Quante persone ci sono dietro al Tour?

“7 persone impegnate tutto l’anno e circa 250-300 volontari durante l’evento. Chi organizza vive il mese precedente dedicando l’80 percento della sua giornata, festivi compresi, alla gara.”

Marco, i volontari come vengono reclutati?

“Arrivano grazie al passaparola, o attraverso conoscenze comuni. Ma chi partecipa non lo fa solo per il nome del Tour du Rutor o dello sci club. Lo fa perché si sente parte di una grande famiglia piena di entusiasmo. Solo così nascono belle storie.”

Una famiglia che racchiude anche tanti campioni…

“Dagli anni Novanta a oggi siamo riusciti a fare qualcosa di bello, a partire dagli allenatori dello sci club che sono atleti di alto livello e fanno una formazione che non è solo sci alpinismo, ma di montagna. Negli anni abbiamo visto nascere atleti di grande spessore e guide alpine. Ragazzi che crescendo sono diventati parte dei volontari del Tour a cui offrono le loro competenze come guide o tracciatori.”

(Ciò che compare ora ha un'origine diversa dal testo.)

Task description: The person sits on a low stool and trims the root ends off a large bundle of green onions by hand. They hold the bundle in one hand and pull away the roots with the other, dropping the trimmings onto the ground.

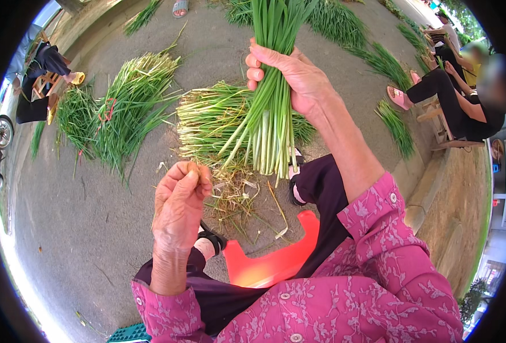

Che tipo di lavoro è quello dei tracciatori?

“Tutto parte da un’ottima conoscenza del territorio e dai diversi sopralluoghi che si svolgono durante la stagione. I tracciatori del Tour sono 18, divisi in tre squadre. Ognuna ha un capo tracciatore che insieme a me svolge i sopralluoghi. Durante questi valutiamo più volte le condizioni e la sicurezza del terreno.”

Quando poi arriva la gara cosa fanno?

“Loro non la vedono, perché si traccia sempre il giorno prima per il giorno dopo. Quando poi ci sono giornate di brutto tempo si traccia durante la notte per la mattina, poi riposano e il pomeriggio tornano a tracciare.”

Dietro ci deve essere un gran lavoro di formazione…

“Sia per loro che per tutto il personale medico e di soccorso che andrà a operare sul terreno. Tutti devono essere autonomi e saper praticare sci alpinismo. I tracciatori poi devono essere completamente autonomi e capaci di gestire le diverse situazioni che si potrebbero trovare a vivere in ambiente di alta montagna. Per tutti gli operatori sono previste giornate di formazione, utili ad acquisire tutte le nozioni necessarie al funzionamento della macchina.

Sopra a tutto vigila, in caso di incidente, il soccorso alpino.”